■ Task item ■
Only these lines of the data below are wanted: the one with "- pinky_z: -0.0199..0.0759", the one with "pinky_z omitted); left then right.", and any lines between them, each repeated exactly.

-- Opening Marker --

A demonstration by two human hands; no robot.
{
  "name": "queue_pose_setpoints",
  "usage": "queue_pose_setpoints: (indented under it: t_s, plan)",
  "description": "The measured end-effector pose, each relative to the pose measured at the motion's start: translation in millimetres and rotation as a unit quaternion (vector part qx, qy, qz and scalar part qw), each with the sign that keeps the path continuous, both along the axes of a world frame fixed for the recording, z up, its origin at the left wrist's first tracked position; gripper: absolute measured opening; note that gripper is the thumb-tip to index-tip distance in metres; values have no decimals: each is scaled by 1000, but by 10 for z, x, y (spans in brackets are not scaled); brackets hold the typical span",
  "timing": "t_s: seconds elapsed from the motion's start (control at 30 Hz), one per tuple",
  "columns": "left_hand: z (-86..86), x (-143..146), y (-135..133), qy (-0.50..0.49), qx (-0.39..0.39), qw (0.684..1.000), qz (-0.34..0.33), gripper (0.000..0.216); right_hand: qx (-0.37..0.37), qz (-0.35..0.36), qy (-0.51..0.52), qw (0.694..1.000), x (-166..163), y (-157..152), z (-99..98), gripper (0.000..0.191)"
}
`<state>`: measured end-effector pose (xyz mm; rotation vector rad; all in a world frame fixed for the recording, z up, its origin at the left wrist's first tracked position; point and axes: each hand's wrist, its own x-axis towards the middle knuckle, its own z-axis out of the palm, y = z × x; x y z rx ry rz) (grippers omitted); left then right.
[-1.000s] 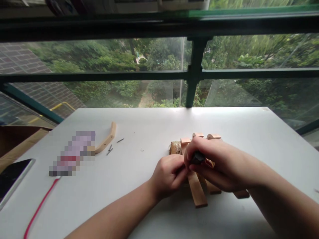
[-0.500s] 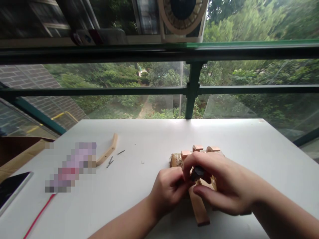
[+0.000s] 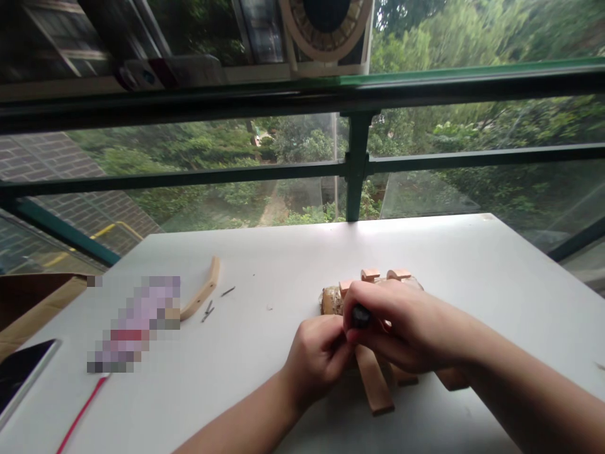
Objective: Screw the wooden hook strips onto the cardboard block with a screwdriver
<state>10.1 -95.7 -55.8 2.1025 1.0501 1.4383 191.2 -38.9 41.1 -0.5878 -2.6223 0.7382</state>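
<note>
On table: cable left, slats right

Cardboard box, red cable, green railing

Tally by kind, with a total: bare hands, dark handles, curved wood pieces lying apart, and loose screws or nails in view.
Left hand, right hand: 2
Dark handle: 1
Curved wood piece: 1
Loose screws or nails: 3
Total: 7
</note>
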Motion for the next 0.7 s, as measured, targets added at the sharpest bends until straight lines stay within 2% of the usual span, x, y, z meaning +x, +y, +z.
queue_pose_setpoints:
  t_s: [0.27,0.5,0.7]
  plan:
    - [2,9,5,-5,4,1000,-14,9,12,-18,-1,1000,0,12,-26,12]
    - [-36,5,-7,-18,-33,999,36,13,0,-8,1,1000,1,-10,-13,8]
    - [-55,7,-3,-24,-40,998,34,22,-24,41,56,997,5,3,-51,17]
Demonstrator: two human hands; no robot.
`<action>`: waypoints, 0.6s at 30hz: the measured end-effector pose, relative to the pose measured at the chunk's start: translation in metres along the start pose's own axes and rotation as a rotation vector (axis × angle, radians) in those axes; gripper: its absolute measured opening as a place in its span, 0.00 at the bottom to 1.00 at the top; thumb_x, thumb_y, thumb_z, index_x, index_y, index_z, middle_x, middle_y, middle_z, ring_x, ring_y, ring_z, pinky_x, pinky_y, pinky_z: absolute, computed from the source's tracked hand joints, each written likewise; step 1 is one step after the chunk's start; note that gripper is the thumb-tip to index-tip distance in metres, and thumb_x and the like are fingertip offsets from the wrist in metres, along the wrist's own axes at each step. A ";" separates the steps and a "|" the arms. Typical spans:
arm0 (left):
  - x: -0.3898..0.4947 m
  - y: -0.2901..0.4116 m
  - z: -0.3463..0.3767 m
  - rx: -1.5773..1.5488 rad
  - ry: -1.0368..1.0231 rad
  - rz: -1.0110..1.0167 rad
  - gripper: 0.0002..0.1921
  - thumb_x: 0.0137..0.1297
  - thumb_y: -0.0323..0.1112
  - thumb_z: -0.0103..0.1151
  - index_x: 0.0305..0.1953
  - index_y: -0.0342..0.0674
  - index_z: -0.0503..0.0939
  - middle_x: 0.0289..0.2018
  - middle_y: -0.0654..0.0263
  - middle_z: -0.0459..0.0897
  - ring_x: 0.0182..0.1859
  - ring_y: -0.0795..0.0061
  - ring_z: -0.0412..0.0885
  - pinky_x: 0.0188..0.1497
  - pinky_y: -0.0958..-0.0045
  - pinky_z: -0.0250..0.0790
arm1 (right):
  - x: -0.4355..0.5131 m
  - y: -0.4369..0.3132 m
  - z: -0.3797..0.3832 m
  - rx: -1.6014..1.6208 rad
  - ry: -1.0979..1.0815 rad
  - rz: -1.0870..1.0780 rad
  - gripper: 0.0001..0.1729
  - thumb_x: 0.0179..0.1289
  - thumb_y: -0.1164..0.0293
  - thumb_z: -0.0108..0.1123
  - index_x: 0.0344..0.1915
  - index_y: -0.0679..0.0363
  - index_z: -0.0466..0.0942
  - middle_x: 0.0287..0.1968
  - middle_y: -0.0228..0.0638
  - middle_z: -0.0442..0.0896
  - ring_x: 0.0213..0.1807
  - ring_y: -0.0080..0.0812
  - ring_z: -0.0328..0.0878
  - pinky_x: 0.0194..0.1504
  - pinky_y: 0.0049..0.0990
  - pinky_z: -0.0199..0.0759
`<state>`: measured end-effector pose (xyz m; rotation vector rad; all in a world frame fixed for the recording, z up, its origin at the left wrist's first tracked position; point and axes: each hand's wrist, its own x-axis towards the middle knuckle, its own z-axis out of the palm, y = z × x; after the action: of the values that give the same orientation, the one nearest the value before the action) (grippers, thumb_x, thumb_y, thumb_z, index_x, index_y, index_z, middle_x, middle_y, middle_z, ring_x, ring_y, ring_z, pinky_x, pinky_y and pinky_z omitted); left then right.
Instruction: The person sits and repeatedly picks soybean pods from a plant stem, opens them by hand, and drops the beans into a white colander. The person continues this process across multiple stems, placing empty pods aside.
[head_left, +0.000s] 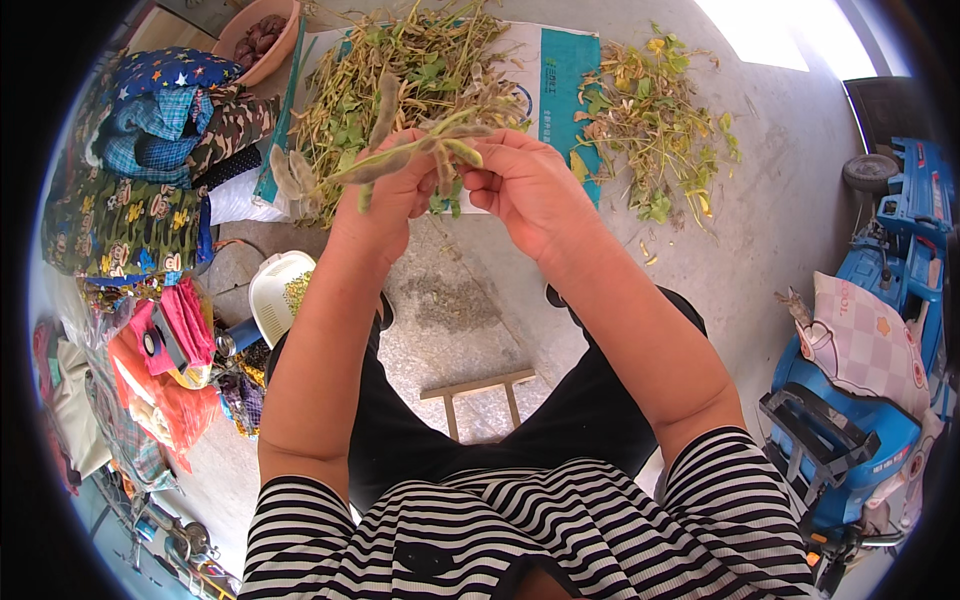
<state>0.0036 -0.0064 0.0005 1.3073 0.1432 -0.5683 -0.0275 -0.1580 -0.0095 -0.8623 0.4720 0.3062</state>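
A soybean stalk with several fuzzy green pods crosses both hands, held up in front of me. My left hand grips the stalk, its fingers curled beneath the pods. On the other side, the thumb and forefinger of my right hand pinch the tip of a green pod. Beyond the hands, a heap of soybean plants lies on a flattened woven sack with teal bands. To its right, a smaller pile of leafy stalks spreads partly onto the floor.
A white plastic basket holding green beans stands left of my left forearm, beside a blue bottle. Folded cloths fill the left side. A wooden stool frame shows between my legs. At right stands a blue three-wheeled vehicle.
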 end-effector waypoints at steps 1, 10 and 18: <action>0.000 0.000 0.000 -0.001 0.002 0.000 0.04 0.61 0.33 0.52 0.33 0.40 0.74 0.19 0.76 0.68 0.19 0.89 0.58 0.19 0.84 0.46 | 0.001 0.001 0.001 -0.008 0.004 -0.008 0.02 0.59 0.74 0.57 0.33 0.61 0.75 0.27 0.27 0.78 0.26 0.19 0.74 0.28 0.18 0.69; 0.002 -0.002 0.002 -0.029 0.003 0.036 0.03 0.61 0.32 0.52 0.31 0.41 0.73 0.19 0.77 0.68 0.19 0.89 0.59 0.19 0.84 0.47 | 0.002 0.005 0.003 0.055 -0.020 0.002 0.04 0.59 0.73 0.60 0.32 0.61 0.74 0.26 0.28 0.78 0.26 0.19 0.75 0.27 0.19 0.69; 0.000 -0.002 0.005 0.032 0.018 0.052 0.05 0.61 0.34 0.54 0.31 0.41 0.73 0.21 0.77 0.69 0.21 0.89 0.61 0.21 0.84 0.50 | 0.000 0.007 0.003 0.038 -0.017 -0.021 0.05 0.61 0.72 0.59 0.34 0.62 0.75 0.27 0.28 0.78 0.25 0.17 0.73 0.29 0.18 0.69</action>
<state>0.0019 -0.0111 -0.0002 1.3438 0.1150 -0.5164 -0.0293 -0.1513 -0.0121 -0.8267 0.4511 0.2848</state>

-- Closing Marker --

■ Exercise output ■
  - pinky_z: -0.0199..0.0759
`<state>`: measured end-effector pose (xyz m; rotation vector rad; all in a world frame fixed for the recording, z up, its origin at the left wrist's first tracked position; point and axes: each hand's wrist, its own x-axis towards the middle knuckle, its own z-axis out of the palm, y = z × x; after the action: of the values that give the same orientation, the one nearest the value before the action) (grippers, thumb_x, thumb_y, thumb_z, index_x, index_y, index_z, middle_x, middle_y, middle_z, ring_x, ring_y, ring_z, pinky_x, pinky_y and pinky_z omitted); left then right.

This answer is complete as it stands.